## Instructions for the task
Every line containing "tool" should be identified and copied from the data below.

## Raw data
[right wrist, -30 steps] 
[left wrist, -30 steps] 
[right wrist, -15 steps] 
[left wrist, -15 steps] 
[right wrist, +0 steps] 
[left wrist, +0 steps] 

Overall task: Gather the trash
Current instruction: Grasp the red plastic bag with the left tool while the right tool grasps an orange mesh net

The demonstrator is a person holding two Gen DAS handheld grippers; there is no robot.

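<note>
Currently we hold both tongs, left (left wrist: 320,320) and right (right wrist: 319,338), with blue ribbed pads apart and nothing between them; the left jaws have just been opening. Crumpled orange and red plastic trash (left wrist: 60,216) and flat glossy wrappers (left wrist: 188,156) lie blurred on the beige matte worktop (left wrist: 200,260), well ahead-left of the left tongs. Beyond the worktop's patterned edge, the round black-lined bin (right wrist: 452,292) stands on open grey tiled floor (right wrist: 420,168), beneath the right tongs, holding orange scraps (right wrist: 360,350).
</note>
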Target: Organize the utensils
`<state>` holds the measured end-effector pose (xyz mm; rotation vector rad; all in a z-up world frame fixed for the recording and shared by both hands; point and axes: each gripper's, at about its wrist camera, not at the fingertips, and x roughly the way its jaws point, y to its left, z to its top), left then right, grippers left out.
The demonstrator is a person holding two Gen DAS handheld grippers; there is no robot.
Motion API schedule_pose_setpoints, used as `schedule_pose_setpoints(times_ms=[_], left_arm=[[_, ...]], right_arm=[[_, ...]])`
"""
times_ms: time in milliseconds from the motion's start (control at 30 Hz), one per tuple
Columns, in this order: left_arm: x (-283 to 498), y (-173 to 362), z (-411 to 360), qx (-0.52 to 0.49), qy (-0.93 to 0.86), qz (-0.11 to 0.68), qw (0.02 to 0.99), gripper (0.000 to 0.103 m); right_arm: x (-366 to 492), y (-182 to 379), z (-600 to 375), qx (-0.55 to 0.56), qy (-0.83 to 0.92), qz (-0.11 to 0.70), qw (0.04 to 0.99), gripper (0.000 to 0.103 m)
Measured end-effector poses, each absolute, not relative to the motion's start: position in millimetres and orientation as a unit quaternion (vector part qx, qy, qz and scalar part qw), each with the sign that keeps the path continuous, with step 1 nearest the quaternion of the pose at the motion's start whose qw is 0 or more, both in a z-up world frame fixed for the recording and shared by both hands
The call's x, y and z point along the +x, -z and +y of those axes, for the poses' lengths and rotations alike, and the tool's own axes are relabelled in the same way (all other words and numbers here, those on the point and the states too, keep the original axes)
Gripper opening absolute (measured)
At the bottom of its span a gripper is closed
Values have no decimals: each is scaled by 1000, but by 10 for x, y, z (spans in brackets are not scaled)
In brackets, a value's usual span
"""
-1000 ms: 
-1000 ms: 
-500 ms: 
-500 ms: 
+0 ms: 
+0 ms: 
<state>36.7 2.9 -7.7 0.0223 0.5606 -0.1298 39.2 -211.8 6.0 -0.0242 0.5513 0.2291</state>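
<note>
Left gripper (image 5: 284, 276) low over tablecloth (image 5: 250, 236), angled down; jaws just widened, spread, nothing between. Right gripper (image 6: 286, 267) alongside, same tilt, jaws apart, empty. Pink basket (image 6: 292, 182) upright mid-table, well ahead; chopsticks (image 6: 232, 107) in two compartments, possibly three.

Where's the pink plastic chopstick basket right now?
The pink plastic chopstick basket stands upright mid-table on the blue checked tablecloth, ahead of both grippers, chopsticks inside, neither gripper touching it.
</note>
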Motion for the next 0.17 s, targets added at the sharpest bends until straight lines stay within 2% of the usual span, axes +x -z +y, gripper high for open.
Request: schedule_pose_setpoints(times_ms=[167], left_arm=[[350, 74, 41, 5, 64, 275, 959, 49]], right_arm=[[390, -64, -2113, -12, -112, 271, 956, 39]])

## Exercise response
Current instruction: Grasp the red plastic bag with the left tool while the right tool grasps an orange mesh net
The call's x, y and z point along the +x, -z and +y of those axes, for the poses' lengths and rotations alike, and the tool's own axes are relabelled in the same way (all other words and numbers here, those on the point and the states too, keep the original axes)

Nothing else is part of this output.